To understand quite how disgruntled the reviews of the latest Bridget Jones diaries have been, you have to recall quite what she meant to her readers first time round. It wasn’t just the way she seemed to sum up the female condition for unmarried women in their thirties — indeed, she put a name on it, the singleton — who were torn between theoretical commitment to feminism and a creeping dread of never settling down and dying alone and getting eaten by Alsatians.
It was her eye for the insecurities in which women specialise — the calorie and weight counting, the weakness for self-help books — and the girl-bonding in bars. So when the reviewers pronounced that Mad About the Boy was — is,— a right little turkey, it was with the air of women renouncing an old friend, a bit of their former selves. Indeed, one Guardian writer went to the trouble of reminding us that, you know, people, Bridget doesn’t actually exist.

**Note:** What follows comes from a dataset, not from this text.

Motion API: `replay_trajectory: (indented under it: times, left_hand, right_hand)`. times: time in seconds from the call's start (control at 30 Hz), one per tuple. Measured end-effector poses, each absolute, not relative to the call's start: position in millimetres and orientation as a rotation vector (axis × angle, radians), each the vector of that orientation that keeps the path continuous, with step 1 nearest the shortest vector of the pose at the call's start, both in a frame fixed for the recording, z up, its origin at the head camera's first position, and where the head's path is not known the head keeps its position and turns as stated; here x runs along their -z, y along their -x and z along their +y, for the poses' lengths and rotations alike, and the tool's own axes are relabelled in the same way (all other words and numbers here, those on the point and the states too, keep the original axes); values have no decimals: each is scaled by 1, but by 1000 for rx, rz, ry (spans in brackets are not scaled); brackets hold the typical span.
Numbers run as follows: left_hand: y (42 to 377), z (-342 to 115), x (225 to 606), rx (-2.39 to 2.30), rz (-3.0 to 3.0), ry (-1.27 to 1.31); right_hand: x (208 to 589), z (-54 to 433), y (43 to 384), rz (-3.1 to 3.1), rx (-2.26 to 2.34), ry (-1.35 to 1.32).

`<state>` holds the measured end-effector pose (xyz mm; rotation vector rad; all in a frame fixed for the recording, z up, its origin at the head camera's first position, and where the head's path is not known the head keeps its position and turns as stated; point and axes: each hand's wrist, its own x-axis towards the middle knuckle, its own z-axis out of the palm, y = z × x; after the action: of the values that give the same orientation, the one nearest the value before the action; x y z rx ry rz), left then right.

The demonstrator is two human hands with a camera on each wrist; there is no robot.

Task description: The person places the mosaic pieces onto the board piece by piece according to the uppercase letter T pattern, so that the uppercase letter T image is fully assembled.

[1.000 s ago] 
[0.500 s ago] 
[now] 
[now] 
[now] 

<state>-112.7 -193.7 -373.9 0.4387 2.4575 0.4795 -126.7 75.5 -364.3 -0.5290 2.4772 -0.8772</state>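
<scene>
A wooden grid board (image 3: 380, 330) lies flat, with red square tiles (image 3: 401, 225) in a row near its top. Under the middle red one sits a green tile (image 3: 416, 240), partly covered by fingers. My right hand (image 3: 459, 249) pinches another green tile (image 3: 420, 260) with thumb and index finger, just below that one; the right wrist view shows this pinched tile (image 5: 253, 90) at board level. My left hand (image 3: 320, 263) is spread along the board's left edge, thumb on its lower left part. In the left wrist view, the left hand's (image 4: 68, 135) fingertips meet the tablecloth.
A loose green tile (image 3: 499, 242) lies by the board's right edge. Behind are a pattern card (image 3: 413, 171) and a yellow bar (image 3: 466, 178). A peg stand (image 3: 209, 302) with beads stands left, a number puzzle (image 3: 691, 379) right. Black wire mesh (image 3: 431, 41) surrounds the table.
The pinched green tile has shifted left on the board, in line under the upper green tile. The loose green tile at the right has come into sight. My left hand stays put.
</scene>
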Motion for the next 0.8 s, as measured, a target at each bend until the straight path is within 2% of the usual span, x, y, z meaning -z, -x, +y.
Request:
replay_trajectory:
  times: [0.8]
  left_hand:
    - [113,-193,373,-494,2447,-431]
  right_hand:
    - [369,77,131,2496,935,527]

A turkey it is, though, with enough of the sharp eye of the old Helen Fielding to remind us of why we liked her the first time round. On the bright side, Bridget has beaten the body clock (‘Tick-tock!’) and produced, like her creator, two sweet children in her mid-forties. On the downside, Mark Darcy is dead, and her friends have decided, not to put too fine a point on it, that after four years of blameless widowhood she must get laid.
Which she does, landing an inordinately desirable toyboy called Roxster on Twitter. But you know, getting older in your fifties isn’t quite as funny as getting older in your thirties; widowhood isn’t as funny as being single first time round, and the angst of ageing isn’t really funny at all.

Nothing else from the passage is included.